» TASK TO CARRY OUT
Please return every line of the material verbatim and skip any images.

#### MATERIAL PROVIDED

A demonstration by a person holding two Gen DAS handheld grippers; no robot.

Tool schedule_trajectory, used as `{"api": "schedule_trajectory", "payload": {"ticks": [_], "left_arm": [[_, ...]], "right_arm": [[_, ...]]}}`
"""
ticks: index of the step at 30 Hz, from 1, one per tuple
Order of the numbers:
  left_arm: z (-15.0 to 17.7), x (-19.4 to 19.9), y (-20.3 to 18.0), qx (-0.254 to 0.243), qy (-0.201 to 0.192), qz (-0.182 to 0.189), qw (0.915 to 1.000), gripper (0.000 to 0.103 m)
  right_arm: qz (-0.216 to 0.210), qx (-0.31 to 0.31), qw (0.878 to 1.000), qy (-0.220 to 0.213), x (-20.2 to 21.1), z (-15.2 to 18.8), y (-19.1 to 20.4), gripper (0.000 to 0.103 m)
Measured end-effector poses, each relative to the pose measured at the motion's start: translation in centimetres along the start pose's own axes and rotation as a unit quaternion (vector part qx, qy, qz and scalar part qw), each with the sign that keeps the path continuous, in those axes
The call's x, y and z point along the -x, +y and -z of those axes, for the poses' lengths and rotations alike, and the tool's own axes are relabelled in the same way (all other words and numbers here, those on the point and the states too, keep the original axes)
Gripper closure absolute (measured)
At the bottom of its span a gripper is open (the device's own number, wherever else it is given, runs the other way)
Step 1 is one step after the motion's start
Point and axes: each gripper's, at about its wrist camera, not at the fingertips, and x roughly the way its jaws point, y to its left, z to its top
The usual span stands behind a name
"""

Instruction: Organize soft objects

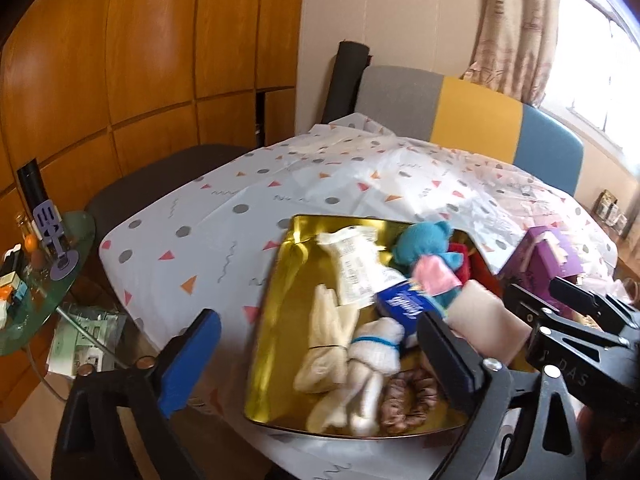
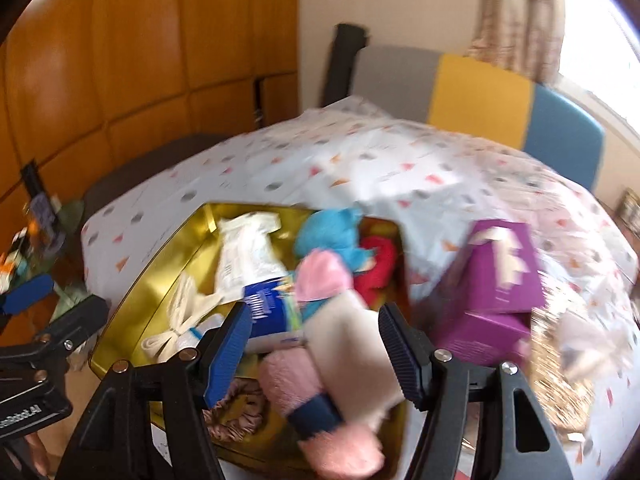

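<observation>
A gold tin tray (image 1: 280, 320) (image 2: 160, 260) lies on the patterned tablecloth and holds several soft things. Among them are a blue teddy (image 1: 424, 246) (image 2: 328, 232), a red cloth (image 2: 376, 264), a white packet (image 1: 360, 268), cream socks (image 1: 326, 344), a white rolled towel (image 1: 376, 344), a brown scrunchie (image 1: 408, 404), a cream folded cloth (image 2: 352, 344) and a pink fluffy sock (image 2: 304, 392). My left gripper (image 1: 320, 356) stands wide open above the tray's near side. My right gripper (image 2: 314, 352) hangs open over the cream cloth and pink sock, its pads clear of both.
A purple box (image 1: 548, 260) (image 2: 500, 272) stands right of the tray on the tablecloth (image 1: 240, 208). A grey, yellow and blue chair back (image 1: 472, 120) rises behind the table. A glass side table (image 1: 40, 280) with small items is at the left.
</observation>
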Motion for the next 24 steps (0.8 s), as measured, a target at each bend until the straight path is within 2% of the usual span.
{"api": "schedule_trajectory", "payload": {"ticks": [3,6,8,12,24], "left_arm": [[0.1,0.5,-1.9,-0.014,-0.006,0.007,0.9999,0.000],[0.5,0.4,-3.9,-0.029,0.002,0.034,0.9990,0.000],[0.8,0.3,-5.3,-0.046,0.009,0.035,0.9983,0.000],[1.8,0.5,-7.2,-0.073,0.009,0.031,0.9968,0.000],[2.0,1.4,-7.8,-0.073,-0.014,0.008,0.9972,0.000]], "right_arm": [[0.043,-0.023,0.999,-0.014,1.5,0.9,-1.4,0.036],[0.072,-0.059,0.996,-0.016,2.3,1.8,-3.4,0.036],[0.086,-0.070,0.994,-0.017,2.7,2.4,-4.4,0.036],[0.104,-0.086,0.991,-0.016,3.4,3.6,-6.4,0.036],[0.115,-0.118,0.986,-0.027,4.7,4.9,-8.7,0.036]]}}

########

» FINAL ANSWER
A demonstration by a person holding two Gen DAS handheld grippers; no robot.

Tool schedule_trajectory, used as `{"api": "schedule_trajectory", "payload": {"ticks": [_], "left_arm": [[_, ...]], "right_arm": [[_, ...]]}}`
"""
ticks: index of the step at 30 Hz, from 1, one per tuple
Order of the numbers:
  left_arm: z (-15.0 to 17.7), x (-19.4 to 19.9), y (-20.3 to 18.0), qx (-0.254 to 0.243), qy (-0.201 to 0.192), qz (-0.182 to 0.189), qw (0.915 to 1.000), gripper (0.000 to 0.103 m)
  right_arm: qz (-0.216 to 0.210), qx (-0.31 to 0.31), qw (0.878 to 1.000), qy (-0.220 to 0.213), x (-20.2 to 21.1), z (-15.2 to 18.8), y (-19.1 to 20.4), gripper (0.000 to 0.103 m)
Measured end-effector poses, each relative to the pose measured at the motion's start: translation in centimetres along the start pose's own axes and rotation as a unit quaternion (vector part qx, qy, qz and scalar part qw), each with the sign that keeps the path continuous, in those axes
The call's x, y and z point along the -x, +y and -z of those axes, for the poses' lengths and rotations alike, and the tool's own axes are relabelled in the same way (all other words and numbers here, those on the point and the states too, keep the original axes)
Gripper closure absolute (measured)
At the bottom of its span a gripper is open (the device's own number, wherever else it is given, runs the other way)
Step 1 is one step after the motion's start
Point and axes: each gripper's, at about its wrist camera, not at the fingertips, and x roughly the way its jaws point, y to its left, z to its top
The usual span stands behind a name
"""

Instruction: Organize soft objects


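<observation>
A gold tin tray (image 1: 280, 320) (image 2: 160, 260) lies on the patterned tablecloth and holds several soft things. Among them are a blue teddy (image 1: 424, 246) (image 2: 328, 232), a red cloth (image 2: 376, 264), a white packet (image 1: 360, 268), cream socks (image 1: 326, 344), a white rolled towel (image 1: 376, 344), a brown scrunchie (image 1: 408, 404), a cream folded cloth (image 2: 352, 344) and a pink fluffy sock (image 2: 304, 392). My left gripper (image 1: 320, 356) stands wide open above the tray's near side. My right gripper (image 2: 314, 352) hangs open over the cream cloth and pink sock, its pads clear of both.
A purple box (image 1: 548, 260) (image 2: 500, 272) stands right of the tray on the tablecloth (image 1: 240, 208). A grey, yellow and blue chair back (image 1: 472, 120) rises behind the table. A glass side table (image 1: 40, 280) with small items is at the left.
</observation>
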Motion for the next 24 steps (0.8 s), as measured, a target at each bend until the straight path is within 2% of the usual span.
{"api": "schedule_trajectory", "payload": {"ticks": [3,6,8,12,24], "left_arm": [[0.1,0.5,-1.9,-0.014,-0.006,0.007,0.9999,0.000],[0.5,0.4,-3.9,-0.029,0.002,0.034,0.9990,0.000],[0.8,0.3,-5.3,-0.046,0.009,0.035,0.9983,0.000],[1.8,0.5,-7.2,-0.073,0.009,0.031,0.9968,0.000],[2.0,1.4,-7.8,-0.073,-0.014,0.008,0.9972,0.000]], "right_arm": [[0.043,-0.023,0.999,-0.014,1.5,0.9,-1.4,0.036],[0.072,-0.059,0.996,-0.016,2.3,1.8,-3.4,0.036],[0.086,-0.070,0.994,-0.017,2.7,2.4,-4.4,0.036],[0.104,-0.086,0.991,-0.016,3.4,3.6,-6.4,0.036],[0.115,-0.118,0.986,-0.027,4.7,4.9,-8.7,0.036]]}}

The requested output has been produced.